> WHAT YOU NEED TO DO
The lines from the start of the data through the line with "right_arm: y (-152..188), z" are to be returned verbatim; all later lines are to be omitted.

> COLLECTED DATA
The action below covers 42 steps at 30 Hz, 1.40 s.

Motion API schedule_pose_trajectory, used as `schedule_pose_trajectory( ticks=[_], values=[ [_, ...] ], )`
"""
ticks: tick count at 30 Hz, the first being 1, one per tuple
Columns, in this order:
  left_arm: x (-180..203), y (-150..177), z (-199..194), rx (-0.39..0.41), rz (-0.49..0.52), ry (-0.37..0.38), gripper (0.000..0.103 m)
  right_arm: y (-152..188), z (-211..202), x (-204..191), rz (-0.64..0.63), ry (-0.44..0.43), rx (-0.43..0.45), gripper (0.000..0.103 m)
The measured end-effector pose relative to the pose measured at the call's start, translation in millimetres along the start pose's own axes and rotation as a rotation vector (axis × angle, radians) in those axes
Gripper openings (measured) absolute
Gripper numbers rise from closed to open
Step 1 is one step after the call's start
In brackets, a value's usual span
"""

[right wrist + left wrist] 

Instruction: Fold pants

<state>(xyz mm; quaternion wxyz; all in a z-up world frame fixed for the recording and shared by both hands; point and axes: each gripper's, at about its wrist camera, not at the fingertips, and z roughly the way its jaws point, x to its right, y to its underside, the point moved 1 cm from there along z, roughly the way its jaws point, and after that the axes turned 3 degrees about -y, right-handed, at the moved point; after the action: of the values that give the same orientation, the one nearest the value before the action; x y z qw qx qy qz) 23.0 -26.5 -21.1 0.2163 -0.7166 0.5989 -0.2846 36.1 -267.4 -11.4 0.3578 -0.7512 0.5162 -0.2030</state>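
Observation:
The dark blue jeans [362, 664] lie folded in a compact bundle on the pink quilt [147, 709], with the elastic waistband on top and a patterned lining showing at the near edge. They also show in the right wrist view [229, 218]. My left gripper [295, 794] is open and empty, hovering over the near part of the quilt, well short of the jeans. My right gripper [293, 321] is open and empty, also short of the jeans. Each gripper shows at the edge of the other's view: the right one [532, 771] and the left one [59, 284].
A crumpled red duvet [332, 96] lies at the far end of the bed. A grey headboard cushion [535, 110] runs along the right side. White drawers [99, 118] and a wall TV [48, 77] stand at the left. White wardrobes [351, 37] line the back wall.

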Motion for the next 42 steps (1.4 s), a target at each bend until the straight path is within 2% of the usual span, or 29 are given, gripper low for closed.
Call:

> RESULT OF THE EXERCISE
The action below covers 42 steps at 30 Hz, 1.40 s.

Motion API schedule_pose_trajectory, used as `schedule_pose_trajectory( ticks=[_], values=[ [_, ...] ], )`
"""
ticks: tick count at 30 Hz, the first being 1, one per tuple
Columns, in this order:
  left_arm: x (-180..203), y (-150..177), z (-199..194), rx (-0.39..0.41), rz (-0.49..0.52), ry (-0.37..0.38), gripper (0.000..0.103 m)
  right_arm: y (-152..188), z (-211..202), x (-204..191), rz (-0.64..0.63), ry (-0.44..0.43), rx (-0.43..0.45), gripper (0.000..0.103 m)

No more is needed for this answer.